*TASK PROMPT*
Return every line from the one with "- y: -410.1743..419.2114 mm" through the one with "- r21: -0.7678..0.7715", inclusive, exactly as it appears below.

*DATASET CONTENT*
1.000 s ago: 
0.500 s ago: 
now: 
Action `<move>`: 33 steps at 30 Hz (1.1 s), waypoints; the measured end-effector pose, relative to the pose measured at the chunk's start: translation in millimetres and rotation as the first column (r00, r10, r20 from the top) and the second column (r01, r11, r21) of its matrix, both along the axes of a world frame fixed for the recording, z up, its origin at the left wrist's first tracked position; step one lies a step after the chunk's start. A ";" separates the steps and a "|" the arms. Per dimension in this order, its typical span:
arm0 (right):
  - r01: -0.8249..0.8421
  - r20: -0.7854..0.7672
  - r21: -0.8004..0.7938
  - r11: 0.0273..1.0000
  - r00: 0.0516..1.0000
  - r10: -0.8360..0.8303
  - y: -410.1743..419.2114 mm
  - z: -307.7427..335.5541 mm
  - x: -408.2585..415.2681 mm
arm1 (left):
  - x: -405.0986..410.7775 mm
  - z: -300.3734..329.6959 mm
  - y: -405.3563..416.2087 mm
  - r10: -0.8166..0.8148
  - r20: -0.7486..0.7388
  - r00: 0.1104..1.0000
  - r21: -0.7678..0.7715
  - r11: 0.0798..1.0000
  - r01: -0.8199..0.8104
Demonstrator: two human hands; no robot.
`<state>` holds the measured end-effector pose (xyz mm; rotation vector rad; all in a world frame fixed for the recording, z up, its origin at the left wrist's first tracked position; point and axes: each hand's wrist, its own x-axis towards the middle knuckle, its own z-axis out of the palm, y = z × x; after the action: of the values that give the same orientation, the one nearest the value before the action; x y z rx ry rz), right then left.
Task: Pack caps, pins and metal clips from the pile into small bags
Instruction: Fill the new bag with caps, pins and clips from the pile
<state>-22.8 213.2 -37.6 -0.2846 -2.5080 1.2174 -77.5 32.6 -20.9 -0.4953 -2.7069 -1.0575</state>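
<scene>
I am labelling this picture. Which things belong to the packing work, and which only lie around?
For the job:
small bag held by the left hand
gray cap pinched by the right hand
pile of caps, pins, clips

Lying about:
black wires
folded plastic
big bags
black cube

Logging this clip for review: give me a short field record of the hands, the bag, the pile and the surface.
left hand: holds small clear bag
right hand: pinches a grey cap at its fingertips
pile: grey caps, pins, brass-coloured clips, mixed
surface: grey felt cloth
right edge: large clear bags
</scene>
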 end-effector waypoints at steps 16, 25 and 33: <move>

*FINISHED TASK*
  - y: -410.1743..419.2114 mm
  - z: -307.7427..335.5541 mm
  - x: -408.2585..415.2681 mm
arm1 (left):
  - x: -405.0986..410.7775 mm
  - z: -300.3734..329.6959 mm
  - y: -405.3563..416.2087 mm
  - r10: -0.8166..0.8148
  - r20: -0.7486..0.7388
  - r00: 0.1104..1.0000
  - r21: -0.7678..0.7715

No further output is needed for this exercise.